Иногда мне казалось, что она ждет. Слов, действий, решений, какого-то поворота в своей судьбе, но тут я не давал прорваться словам, способным погубить трепет и чарующую неизвестность, — дрожащее пламя одинокой свечи, этот хрупкий баланс между желанием и пресыщением, между трогательным пожатием руки, между немым вопросом из-под гладкой полоски бровей, — сгорая от желания, я приникал губами к теплой коже предплечья и наблюдал за тем, как бьется она в моих руках, моя, до кончиков ногтей, абсолютно и бесповоротно, а после отчужденно отстранялся, предоставляя ей возможность одеться и уйти.

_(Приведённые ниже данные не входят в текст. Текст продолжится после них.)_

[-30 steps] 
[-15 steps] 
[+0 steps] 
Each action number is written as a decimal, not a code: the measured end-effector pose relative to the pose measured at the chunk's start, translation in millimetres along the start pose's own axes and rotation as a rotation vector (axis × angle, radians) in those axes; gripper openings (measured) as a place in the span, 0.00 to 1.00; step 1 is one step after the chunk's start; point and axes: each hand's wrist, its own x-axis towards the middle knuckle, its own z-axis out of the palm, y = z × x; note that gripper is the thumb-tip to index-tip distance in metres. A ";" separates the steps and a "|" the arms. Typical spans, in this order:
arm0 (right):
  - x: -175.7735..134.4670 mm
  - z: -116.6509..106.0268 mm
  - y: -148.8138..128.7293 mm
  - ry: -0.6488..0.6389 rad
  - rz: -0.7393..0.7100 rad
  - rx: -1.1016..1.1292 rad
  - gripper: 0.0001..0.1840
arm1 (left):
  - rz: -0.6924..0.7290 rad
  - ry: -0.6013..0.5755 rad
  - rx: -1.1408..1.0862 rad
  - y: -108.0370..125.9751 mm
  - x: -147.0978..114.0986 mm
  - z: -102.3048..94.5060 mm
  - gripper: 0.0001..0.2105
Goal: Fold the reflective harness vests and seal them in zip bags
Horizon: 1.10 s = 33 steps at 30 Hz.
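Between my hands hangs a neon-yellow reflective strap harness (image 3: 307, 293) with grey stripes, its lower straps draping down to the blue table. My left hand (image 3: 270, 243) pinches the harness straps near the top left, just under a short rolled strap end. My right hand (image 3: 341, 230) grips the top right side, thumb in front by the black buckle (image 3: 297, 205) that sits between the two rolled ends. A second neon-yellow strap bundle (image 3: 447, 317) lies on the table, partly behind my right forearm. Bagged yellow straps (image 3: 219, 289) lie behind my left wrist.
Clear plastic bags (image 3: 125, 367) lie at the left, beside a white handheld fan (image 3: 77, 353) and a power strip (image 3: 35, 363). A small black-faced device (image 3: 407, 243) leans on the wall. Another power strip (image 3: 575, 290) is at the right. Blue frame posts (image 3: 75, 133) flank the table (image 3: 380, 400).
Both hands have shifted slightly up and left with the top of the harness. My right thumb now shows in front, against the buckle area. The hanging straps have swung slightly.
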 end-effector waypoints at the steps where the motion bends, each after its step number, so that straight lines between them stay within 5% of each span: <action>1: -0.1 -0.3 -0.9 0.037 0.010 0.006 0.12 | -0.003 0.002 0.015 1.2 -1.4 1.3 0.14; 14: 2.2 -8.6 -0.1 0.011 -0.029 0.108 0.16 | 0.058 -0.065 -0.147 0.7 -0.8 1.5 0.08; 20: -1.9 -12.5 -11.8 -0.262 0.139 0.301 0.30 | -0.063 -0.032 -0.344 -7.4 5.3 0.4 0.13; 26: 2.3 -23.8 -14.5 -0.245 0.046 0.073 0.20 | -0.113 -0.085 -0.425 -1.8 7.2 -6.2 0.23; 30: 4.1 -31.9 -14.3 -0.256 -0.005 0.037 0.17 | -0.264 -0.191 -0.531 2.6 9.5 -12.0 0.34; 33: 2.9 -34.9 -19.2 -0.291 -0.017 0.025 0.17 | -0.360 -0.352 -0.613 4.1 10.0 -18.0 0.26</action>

Все закончилось вдруг — в то самое утро, когда полуодетая Ева расчесывала спутанные после любовной игры волосы. Уверенная в собственной неотразимости, с неутомленной еще полной грудью, отсвечивающей особым жемчужным светом, заливающим полотна Дега, его бесконечных психей и венер, проводящих тихие часы за бесхитростным утренним туалетом. Крепко поджатыми губами она сжимала невидимки, — сидя ко мне вполоборота, наклоняла маленькую голову, свешивая блестящую массу каштановых волос, бледным соском касаясь собственного бедра, она улыбалась чему-то, свободной рукой закручивая тугой узел на затылке, обнажая белую шею с жесткими завитками у самого основания — то самое потайное местечко, открытое для ласк однажды. Обычно вид обнаженной шеи вызывал желание, но сегодня напоминал обреченную на заклание жертву, не подозревающую о неминуемой и скорой гибели, мирно пасущуюся на привольном пастбище с ленивой грацией одомашненного животного, — исподтишка я любовался воздетыми руками с голубоватыми прожилками на сгибах локтей и запястьях, — ладонь у Евы была маленькая и сильная, — в то утро во мне умер любознательный путешественник, исследователь, с вожделением изучающий карту перед решительным походом.